На воеводстве там сидел прославленный полководец – князь Дмитрий Михайлович Пожарский. Конечно, для героя, спасшего страну в лихую годину от неприятеля, такое назначение было опалой, однако он, будучи по природе своей человеком честным и бескорыстным, обиды на государя не затаил и к делу отнесся с ревностью, какую не часто встретишь. Городские стены были подновлены, склады наполнены припасами, а немногочисленный гарнизон готов к любым неожиданностям. Все эти заботы пагубно сказались на здоровье князя, и в последнее время он часто хворал и редко выходил из дома. Однако когда больному доложили, что пришел с какой-то надобностью монах, тот велел его пропустить.

– Здравствуй, Дмитрий Михайлович, – поклонился, входя, Мелентий.

– А, это ты… – тяжело повернул голову воевода, – что же, здравствуй… честной отец. Сам пришел навестить или послал кто?

Иеромонах выразительно промолчал, вызвав у Пожарского усмешку:

– Вот оно как: попал ты в гонцы на старости лет… Ну и что тебе велел царь православный? С добром послал али с худом?

– К тебе – с добром, – не смутился тот.

– Ну говори, коли так.

– Великий государь жалует тебя и просит обид не помнить, а служить верно и ревностно.

– Об том Иван Федорович мог бы и не беспокоиться…

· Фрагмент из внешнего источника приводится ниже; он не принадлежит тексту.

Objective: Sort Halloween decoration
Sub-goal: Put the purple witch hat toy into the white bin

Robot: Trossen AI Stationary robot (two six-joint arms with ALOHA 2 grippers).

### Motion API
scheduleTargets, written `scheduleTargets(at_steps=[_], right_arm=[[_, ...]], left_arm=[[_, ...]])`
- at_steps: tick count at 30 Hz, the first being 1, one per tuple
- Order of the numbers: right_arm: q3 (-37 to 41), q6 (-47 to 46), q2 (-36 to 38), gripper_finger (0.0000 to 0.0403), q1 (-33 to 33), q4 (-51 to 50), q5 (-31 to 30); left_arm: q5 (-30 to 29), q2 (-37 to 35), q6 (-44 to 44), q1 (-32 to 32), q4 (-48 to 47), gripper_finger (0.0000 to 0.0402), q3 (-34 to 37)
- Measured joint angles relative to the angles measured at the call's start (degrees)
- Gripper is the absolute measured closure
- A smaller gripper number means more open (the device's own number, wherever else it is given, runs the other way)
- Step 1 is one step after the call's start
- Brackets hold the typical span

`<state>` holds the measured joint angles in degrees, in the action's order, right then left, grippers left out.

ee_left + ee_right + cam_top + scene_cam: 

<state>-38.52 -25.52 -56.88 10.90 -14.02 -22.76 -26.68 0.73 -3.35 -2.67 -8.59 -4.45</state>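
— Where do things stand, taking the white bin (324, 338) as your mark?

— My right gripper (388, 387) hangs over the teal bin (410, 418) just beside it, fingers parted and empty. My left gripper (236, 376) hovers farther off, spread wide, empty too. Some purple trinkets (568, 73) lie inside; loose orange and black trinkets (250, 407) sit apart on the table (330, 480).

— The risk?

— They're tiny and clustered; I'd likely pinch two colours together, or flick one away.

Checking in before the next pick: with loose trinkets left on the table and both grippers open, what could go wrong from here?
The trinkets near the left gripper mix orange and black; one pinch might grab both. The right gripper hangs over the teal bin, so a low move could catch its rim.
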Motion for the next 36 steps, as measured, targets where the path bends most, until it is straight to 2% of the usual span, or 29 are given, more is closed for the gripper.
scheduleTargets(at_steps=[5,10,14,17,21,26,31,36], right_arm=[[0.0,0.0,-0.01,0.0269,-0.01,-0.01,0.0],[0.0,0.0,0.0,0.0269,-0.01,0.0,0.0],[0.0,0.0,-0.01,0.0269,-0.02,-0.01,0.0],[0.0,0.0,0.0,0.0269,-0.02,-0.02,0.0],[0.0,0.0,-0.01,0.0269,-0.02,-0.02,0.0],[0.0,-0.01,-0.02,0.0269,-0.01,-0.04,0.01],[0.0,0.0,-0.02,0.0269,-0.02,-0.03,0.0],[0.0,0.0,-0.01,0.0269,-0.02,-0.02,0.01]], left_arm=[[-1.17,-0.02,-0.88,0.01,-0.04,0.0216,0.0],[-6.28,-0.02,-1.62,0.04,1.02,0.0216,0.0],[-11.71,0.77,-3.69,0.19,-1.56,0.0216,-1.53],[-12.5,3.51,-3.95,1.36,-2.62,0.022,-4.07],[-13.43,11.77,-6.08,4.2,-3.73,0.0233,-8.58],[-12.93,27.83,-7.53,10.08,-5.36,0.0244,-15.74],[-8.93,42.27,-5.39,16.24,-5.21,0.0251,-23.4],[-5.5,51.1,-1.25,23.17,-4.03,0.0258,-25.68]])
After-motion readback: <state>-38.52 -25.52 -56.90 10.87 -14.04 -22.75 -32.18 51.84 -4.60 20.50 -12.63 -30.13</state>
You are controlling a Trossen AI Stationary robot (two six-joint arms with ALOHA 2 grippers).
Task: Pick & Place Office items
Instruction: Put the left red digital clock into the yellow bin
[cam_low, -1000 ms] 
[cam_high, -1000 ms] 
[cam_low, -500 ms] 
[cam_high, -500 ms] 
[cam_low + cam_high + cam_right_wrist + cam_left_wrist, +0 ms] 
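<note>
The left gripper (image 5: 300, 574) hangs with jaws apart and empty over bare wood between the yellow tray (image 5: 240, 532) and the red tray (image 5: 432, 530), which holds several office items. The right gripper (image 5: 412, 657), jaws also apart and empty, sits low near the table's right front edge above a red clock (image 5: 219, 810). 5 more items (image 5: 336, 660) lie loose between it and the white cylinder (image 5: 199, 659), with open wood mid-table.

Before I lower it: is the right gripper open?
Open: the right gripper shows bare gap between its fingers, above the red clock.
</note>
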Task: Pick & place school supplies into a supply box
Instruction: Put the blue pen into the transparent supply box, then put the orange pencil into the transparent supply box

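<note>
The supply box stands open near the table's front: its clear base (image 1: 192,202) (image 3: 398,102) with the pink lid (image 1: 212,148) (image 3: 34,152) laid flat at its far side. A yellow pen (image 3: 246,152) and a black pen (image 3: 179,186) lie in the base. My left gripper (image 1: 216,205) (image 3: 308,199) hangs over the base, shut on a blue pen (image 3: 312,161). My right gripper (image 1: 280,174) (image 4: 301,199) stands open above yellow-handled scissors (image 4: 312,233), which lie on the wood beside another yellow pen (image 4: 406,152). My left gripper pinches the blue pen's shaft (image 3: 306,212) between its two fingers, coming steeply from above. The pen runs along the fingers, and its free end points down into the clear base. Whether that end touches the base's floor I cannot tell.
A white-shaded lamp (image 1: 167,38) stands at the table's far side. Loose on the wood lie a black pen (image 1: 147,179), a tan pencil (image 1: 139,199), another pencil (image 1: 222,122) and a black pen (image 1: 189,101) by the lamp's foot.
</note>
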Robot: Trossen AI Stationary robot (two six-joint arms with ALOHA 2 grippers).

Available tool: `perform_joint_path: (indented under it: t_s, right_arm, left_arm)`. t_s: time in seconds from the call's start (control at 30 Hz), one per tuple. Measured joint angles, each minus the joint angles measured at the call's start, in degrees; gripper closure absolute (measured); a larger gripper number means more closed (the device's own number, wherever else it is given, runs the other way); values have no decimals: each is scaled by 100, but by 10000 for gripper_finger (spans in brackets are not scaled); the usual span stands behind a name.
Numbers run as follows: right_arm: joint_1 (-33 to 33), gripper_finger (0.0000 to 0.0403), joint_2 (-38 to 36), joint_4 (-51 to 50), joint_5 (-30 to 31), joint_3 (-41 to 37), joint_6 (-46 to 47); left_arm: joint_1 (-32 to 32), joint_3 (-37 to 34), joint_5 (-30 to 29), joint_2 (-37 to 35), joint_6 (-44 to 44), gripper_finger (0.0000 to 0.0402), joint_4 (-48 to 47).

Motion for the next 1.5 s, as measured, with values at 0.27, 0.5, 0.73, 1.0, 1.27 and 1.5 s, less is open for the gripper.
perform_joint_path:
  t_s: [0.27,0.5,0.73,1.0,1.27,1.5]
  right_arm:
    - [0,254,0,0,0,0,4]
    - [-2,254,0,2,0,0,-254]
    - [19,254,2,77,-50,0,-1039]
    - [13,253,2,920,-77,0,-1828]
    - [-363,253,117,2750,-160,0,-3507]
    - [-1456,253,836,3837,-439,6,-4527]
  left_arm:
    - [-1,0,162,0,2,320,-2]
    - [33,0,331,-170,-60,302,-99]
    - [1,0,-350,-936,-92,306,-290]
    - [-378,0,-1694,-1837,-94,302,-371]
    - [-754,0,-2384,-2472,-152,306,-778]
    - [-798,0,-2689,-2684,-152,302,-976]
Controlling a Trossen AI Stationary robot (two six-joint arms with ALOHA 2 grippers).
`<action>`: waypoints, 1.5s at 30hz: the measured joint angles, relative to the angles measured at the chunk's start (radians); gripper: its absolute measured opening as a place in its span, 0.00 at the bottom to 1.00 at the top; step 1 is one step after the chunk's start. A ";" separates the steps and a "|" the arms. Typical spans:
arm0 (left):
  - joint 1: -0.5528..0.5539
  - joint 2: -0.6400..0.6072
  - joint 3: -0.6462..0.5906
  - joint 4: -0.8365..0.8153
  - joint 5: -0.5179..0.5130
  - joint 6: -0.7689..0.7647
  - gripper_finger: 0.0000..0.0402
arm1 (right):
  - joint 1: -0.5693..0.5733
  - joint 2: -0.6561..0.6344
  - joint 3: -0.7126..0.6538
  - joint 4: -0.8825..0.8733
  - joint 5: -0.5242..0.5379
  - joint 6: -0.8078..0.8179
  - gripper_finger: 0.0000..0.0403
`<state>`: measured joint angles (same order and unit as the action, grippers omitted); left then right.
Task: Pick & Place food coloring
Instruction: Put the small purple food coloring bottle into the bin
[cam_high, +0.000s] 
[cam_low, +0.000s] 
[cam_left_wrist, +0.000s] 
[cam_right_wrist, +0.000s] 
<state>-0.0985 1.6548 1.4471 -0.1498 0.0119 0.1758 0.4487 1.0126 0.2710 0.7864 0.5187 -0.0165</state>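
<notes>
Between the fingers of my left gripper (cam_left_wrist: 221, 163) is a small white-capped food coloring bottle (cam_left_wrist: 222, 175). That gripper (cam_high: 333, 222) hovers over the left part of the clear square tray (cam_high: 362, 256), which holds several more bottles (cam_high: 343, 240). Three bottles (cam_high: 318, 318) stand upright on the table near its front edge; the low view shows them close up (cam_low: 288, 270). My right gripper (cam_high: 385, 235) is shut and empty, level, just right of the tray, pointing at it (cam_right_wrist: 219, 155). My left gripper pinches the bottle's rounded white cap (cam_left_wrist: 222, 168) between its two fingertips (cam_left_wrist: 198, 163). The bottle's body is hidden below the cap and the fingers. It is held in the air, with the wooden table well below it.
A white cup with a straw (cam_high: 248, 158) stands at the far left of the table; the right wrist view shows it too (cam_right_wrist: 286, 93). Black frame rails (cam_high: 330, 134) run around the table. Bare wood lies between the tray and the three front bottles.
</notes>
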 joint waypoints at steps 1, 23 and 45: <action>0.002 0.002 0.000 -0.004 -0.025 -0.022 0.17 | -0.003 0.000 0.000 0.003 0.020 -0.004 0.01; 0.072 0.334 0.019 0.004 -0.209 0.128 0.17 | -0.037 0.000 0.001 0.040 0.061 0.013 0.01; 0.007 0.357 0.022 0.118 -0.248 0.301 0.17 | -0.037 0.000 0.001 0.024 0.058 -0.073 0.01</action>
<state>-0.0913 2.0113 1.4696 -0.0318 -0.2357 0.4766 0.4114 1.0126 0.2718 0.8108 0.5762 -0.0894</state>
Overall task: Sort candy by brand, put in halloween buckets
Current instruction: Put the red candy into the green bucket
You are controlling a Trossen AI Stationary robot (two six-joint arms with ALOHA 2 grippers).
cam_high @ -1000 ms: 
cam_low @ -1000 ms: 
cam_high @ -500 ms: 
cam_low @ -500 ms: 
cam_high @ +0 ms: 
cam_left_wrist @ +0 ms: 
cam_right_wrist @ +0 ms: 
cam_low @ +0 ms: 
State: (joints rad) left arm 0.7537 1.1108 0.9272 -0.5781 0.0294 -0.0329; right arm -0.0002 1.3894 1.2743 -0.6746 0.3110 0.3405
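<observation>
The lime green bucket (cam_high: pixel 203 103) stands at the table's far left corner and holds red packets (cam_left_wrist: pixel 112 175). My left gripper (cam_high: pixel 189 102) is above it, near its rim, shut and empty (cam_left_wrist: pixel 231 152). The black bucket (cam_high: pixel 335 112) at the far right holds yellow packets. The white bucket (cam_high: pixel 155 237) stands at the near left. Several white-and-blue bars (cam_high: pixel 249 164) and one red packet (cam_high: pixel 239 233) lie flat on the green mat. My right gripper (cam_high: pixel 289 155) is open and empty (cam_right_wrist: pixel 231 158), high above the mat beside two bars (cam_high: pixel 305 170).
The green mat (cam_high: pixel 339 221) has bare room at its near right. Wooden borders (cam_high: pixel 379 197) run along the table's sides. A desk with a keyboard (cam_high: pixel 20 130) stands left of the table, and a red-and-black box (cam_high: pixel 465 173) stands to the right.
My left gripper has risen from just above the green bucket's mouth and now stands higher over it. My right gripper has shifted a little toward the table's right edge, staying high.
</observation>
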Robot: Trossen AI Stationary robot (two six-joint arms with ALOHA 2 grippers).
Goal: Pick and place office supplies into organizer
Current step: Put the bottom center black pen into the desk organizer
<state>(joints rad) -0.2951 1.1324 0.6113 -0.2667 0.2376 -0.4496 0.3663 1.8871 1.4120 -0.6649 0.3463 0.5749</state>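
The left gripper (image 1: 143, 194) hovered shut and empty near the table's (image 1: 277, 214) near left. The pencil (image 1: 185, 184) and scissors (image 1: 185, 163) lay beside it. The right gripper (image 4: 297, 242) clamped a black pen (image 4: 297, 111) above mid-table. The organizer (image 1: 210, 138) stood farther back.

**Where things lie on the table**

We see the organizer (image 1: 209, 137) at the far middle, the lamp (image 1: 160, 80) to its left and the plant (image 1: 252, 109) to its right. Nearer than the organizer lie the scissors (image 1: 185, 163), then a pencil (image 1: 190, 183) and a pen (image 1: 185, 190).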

Мелентий меж тем вытащил из сумы небольшой сверток и протянул его князю. Затем, видя, что тому трудно, развернул его и, достав искусно сделанный ларец, подал прямо в руки воеводе. Пожарский, осторожно открыв крышку, вытащил наружу золотую цепь с большим медальоном.

– Ишь ты, – подивился он на затейливую работу, – а что это?

– А ты посмотри на медальон.

Князь пригляделся и увидел, что там весьма искусно изображен государь в доспехах и с мечом в руке, а в небе над ним – ангелы с трубами. Отделанный золотом портрет обрамляли по краю драгоценные самоцветы.

– Государева парсуна? – недоверчиво спросил Дмитрий Михайлович.

– В неметчине таковые жалуют только славным великими победами воеводам в знак монаршей милости и благодарности. Гляди дальше: в ларце еще грамота царская – со многими похвалами тебе за прежние службы и в чаянии новых.

– Война будет?

– А она разве кончалась? – вопросом на вопрос ответил Мелентий.

– А как же посольство, что давеча проезжало в Литву? Или… погоди-ка, сначала посольство, а ты следом… хитро!

– Латиняне тоже хитры. Слышно, что королевич войско собирает.

– Пустое! Мне доносили, что едва войско собралось, добрую половину его пришлось к турецкой границе отправить.

– Хорошо, коли бы так. А только ляхи сильны, и не одно такое войско могут выставить.

– Это верно, только Смоленск им не взять, а там и мы соберемся с силами.

– Дай-то бог! Только случиться может всякое, а ты к Смоленску ближе всех – тебе его и выручать в случае чего.

– Скажи государю, чтобы об этом не беспокоился. Я свое дело знаю!

– А хвори твои?

– Придет время за саблю взяться, так и хворь отступит!

Едва Мелентий вернулся из города, Михальский велел своим людям собираться, и вскоре только лошадиные следы да пепел кострищ в ближайшем овраге напоминали о том, что здесь стояли ратники.

Хоть и нелегко поначалу давалась служба княжичу Дмитрию Щербатову, но со временем обучился он драгунской науке. Капрал Васька Лопухин, прежде рычавший на новика, аки Змей Горыныч, наказывал его все реже, а иной раз и хвалил. Впрочем, начальным людям в последнее время и без него было много мороки. Люди в полк все прибывали, всех надо было обучить, а службы никто не отменял, потому приходилось им буквально разрываться на части. Поскольку Щербатов был довольно искусным наездником, ему вскоре доверили руководить новобранцами в выездке. Против обыкновения, Дмитрий не стал чиниться и с усердием взялся за дело, а поскольку совсем уж неумех в драгуны не брали, то получалось у него хорошо. Посмотрев на старания княжича, Панин хмыкнул и коротко приказал: «Кто везет, тех и грузить!»